Justamente no fim da quadrilha, entrou na sala Amélia Valadares, sem o marido.
Já sabemos que Amélia era bonita; sabia vestir-se, exagerando um pouco as modas, é verdade; naquela noite, vinha bem; não havia exageração e havia, portanto, elegância.

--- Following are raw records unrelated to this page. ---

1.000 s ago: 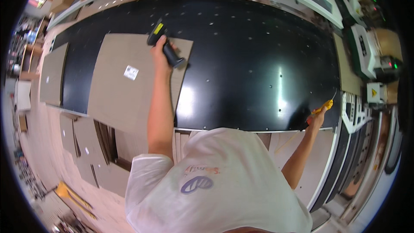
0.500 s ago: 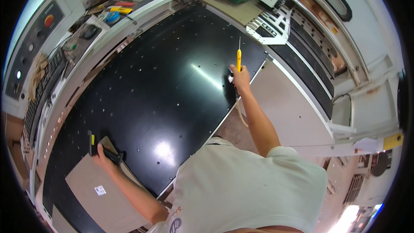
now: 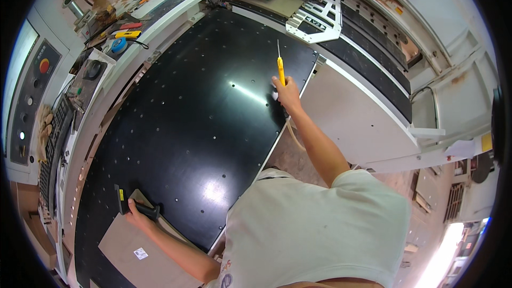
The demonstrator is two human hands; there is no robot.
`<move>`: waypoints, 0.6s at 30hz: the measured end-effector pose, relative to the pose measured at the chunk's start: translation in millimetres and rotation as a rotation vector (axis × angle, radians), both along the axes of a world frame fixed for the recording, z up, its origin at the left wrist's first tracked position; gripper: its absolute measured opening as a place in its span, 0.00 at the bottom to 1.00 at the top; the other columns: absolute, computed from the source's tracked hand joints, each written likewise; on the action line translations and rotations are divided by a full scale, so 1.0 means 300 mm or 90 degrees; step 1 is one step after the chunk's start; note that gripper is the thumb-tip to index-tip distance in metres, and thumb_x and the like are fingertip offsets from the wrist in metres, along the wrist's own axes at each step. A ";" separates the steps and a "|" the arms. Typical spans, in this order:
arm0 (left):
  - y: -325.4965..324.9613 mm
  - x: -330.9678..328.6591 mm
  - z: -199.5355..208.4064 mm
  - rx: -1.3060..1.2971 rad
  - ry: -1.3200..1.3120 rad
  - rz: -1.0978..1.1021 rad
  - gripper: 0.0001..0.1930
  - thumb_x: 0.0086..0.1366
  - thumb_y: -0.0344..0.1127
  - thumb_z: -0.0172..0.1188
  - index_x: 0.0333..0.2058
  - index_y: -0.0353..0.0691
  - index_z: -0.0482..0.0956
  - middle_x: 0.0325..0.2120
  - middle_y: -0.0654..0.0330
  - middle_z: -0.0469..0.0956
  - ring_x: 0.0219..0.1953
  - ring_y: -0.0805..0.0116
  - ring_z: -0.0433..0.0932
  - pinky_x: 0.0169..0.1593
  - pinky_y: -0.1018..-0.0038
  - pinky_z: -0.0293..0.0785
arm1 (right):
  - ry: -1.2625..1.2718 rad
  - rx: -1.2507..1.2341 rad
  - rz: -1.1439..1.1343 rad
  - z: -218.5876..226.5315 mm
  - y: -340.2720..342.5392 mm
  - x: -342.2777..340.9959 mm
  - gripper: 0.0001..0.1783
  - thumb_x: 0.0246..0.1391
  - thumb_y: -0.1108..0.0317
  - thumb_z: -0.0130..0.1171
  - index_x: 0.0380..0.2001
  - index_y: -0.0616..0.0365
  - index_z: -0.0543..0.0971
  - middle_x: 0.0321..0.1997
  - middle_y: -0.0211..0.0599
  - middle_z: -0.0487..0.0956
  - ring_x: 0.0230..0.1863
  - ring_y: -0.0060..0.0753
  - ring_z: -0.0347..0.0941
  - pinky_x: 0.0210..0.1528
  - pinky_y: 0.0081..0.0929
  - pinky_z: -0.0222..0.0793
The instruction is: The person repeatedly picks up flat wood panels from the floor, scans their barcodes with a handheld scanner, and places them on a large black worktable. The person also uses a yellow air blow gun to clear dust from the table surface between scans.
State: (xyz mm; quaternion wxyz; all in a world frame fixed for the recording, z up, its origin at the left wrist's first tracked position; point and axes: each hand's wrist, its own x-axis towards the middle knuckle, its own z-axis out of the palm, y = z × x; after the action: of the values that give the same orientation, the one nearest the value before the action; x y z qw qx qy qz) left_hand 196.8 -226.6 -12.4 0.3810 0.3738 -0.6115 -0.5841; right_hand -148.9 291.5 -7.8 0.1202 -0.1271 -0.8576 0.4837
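At the table's far right edge, my right hand [image 3: 288, 96] is wrapped round a yellow air blow gun [image 3: 281, 70]. Its thin metal nozzle points away from me, and a pale hose [image 3: 294, 136] hangs below. My left hand [image 3: 136, 217], at the near left, grips a black handheld barcode scanner [image 3: 149, 212] with a yellow sticker on its head. Under that hand and forearm lies a brown flat panel [image 3: 120, 242] bearing a white printed label [image 3: 140, 253]. The panel rests on a black table top [image 3: 186, 112] dotted with small holes.
At left stand a control panel with a red button [image 3: 44, 65], a keyboard [image 3: 56, 152] and gloves [image 3: 45, 122]. A tool shelf holds blue tape [image 3: 119, 46] and a yellow cutter [image 3: 128, 34]. A white slotted plate [image 3: 320, 29] and machine frame edge the far right.
The whole view has turned slightly, showing more of the left side. Both hands keep their grips on the blow gun and the scanner, with little visible movement over the table.
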 end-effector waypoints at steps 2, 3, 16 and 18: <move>0.003 0.002 0.007 -0.016 -0.009 -0.011 0.16 0.68 0.43 0.62 0.34 0.32 0.77 0.24 0.62 0.75 0.25 0.73 0.75 0.30 0.75 0.72 | -0.006 0.004 0.002 -0.002 -0.002 0.005 0.26 0.59 0.46 0.60 0.36 0.62 0.72 0.21 0.31 0.72 0.15 0.23 0.68 0.16 0.25 0.63; 0.007 0.001 0.012 -0.012 -0.013 -0.009 0.16 0.68 0.43 0.62 0.34 0.32 0.77 0.24 0.62 0.75 0.25 0.73 0.75 0.30 0.75 0.72 | -0.004 0.003 0.001 -0.005 -0.001 0.005 0.26 0.59 0.46 0.60 0.36 0.62 0.72 0.21 0.31 0.73 0.15 0.23 0.68 0.17 0.25 0.64; 0.004 0.002 0.006 0.010 -0.008 -0.002 0.17 0.66 0.44 0.64 0.37 0.32 0.76 0.24 0.60 0.75 0.26 0.71 0.74 0.31 0.73 0.71 | -0.008 -0.008 -0.059 0.007 0.009 0.021 0.28 0.59 0.44 0.59 0.41 0.63 0.72 0.22 0.32 0.73 0.16 0.24 0.69 0.18 0.26 0.65; 0.008 0.002 0.010 0.034 -0.004 -0.014 0.19 0.65 0.45 0.65 0.39 0.32 0.76 0.24 0.60 0.74 0.26 0.71 0.74 0.32 0.73 0.71 | 0.014 -0.024 -0.103 -0.016 0.030 0.014 0.30 0.61 0.42 0.58 0.42 0.64 0.72 0.21 0.32 0.71 0.16 0.25 0.69 0.18 0.26 0.65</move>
State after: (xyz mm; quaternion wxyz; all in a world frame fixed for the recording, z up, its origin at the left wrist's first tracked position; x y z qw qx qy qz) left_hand 197.5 -224.3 -9.4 0.3624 0.3792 -0.6011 -0.6029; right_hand -144.8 300.6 -12.5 0.1656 -0.1930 -0.8340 0.4897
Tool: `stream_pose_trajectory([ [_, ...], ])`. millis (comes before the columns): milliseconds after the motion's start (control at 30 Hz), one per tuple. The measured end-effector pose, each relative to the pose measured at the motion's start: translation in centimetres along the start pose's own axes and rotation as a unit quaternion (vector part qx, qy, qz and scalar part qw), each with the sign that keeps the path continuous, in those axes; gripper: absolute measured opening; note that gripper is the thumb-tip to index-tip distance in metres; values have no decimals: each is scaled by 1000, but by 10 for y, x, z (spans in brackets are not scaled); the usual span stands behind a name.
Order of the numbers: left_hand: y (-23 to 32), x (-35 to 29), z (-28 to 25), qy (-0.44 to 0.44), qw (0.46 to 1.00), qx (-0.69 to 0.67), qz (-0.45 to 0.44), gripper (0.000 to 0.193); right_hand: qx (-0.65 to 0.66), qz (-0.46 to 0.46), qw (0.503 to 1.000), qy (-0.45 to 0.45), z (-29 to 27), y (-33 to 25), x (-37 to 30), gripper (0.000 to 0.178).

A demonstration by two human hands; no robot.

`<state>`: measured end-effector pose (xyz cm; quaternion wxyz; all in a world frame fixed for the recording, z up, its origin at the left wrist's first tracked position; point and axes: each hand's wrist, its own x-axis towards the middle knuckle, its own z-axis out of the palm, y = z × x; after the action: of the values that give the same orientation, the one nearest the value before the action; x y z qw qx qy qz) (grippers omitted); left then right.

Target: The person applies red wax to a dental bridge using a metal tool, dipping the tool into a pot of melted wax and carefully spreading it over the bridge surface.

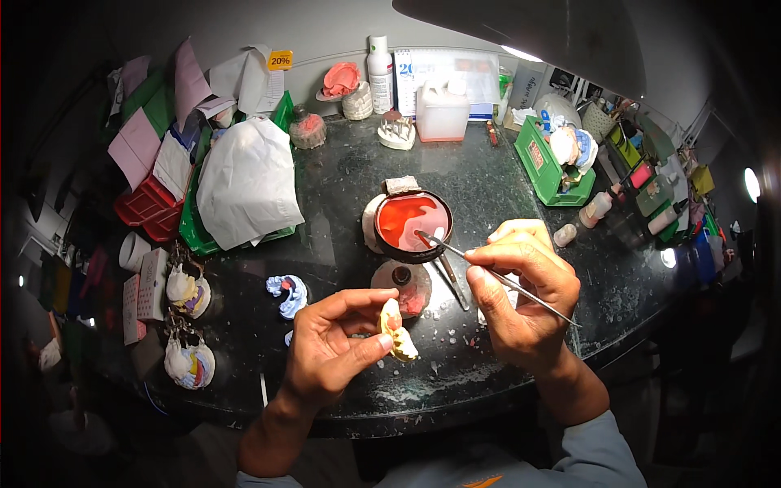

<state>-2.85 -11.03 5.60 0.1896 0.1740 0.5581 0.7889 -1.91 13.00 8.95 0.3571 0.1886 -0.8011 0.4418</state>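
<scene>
My left hand (325, 346) pinches a small yellow dental cast (402, 345) between thumb and fingers, at the near middle of the bench. Held like a pen in my right hand (529, 297) is a thin metal wax carver (452, 248), its tip dipped in a round dark-rimmed pot (447, 213). Melted red wax (395, 218) fills the pot, with a paler pink area on its right side. Just beyond my left fingertips stands a squat glass burner (415, 294) with pink matter in it, partly hidden by them. Another metal tool (455, 285) lies beside the burner.
A pale blue dental cast (288, 294) lies left of my left hand. Farther left stand two mounted dental models (189, 363). Green trays (553, 171) flank the bench, the left one under white paper (250, 187). A liquid-filled plastic container (442, 114) stands at the back. A lamp (529, 32) hangs above.
</scene>
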Motion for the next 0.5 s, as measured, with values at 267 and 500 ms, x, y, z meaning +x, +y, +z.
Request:
stream_pose_trajectory([
  [267, 3, 0, 2, -8, 1000, -6, 18, 44, 22, -30, 999, 11, -6, 5, -5, 11],
  [500, 2, -1, 6, 30, 999, 16, 8, 41, 60, -32, 998, 16, -10, 6, -15, 13],
])
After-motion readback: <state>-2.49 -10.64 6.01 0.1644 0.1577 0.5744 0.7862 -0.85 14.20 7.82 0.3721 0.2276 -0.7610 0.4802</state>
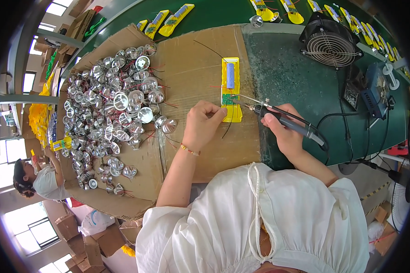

Poucas pessoas, duas outras, sabiam até então da resolução tomada entre ela e o marido para se separarem. Por isso, foi-lhe fácil responder aos que lhe perguntavam por Valadares:
— Foi a um jantar político. Virá logo.
Desculpem a leviandade da rapariga; ela não dava mais de si.
Quando Amélia entrou, viu Augusta pelo braço de Luiz, conversando amigavelmente com ele; pela noite adiante reparou nessa intimidade maior que a que até então existia.
— Será amor? perguntou ela consigo.
Na primeira ocasião que teve para conversar mais largamente com Augusta, aproveitou-a. Foram para uma pequena sala de descanso, e aí, enquanto se dançava uma valsa, sentaram-se as duas num sofá.
— Dou-lhe os meus parabéns, disse Amélia.
— Por quê?
— Está de namoro e casamento pronto.
— Nem namoro, nem casamento, respondeu Augusta.
— Mas há esperanças de união?
— Isso sim.
— Logo...
— Quer que lhe diga uma coisa? É natural que eu acabe casando com o Luiz, mas não é por amor dele...
Amélia, neste ponto, pensou em Valadares.
— Caso-me por duas razões: a primeira é para acabar com os pretendentes à minha mão, continuou Augusta.
— E os pretendentes ao coração?
— Oh! esses!
— A segunda razão qual é?
— A segunda razão, continuou Augusta, é que o melhor meio de esquecer...
A moça hesitou.
— Acaba! disse Amélia.
— Escute, minha amiga; é um segredo que só aqui ficará. Sabe a quem é que eu amava e amo deveras?
— Ao Daniel?
— Sim.
— Eu desconfiava.
— Só aquele orgulho misturado de indiferença podia domar a minha indiferença e o meu orgulho.
— Mas então?...
— Então, é que tendo recusado sempre o que ele pediu, que era a minha mão e meu coração, cheguei um dia a oferecer-lhos.
— E ele?
— Recusou.
— Pelintra!
— Não; era justo; a culpada fui eu. Mas agora é preciso carregar a minha cruz. Quero ir para o Norte já e ver se esqueço isto...
— O Luiz há de ajudá-la a esquecer o amor de Daniel.
— Qual! disse Augusta com um gesto de tanta indiferença que seria capaz de gelar o Vesúvio em horas de explosão.
— Acabou-se a valsa, vamos passear, disse Amélia.
E saíram da sala.
Apenas transpuseram a soleira, saiu de um gabinete contíguo um homem que ali se achava, algum tempo antes de lá entrarem as duas raparigas.
Era Luiz.
O gabinete era o lugar em que trabalhava ou lia o tio de Augusta. Precisando escrever um bilhete, Madalena o levou ali, onde se achava quando as duas moças chegaram.
Quando entrou na salinha, estava lívido.
Tinha ouvido a verdade mais cruel de todas; uma mulher que fingia gostar dele, sendo indiferente; que se casaria com ele para escapar aos pretendentes, e que, casando-se, levava no coração a lembrança e o amor de outro.
Luiz ficou atordoado com o que ouvira; a sua primeira idéia foi aparecer no meio das duas moças, quando elas confidenciavam; mas reconheceu que isso apenas o exporia ao ridículo.
Quando percebeu que elas tinham saído, fugiu do gabinete onde abafava. As duas moças, como disse, tinham já saído; Luiz ainda viu de longe a formosa cabeça de Augusta dominando as outras como a de uma rainha.
Deu alguns passos cambaleando; depois atravessou a sala grande, e, sem que ninguém o percebesse, foi-se embora.
Durante a primeira meia hora não se reparou na ausência dele. Mas, afinal, descobriu-se que Luís tinha saído.
— Sem dizer-mo! pensou Augusta. É singular!
No dia seguinte, Luiz amanheceu doente; uma febre grave se declarou que o prostrou de cama oito dias. Mas era robusto e o organismo resistiu triunfante ao mal.
Quando se levantou, escreveu o seguinte bilhete a Augusta:
“Minha senhora, Ouvi tudo por simples acaso; é-me impossível satisfazer-lhe o desejo de casar por esquecer. Adeus.
Luiz”.
A carta não produziu grande comoção em Augusta; mas esta sentiu-se. Pela primeira vez, achou-se humilhada; argüia-lhe a consciência.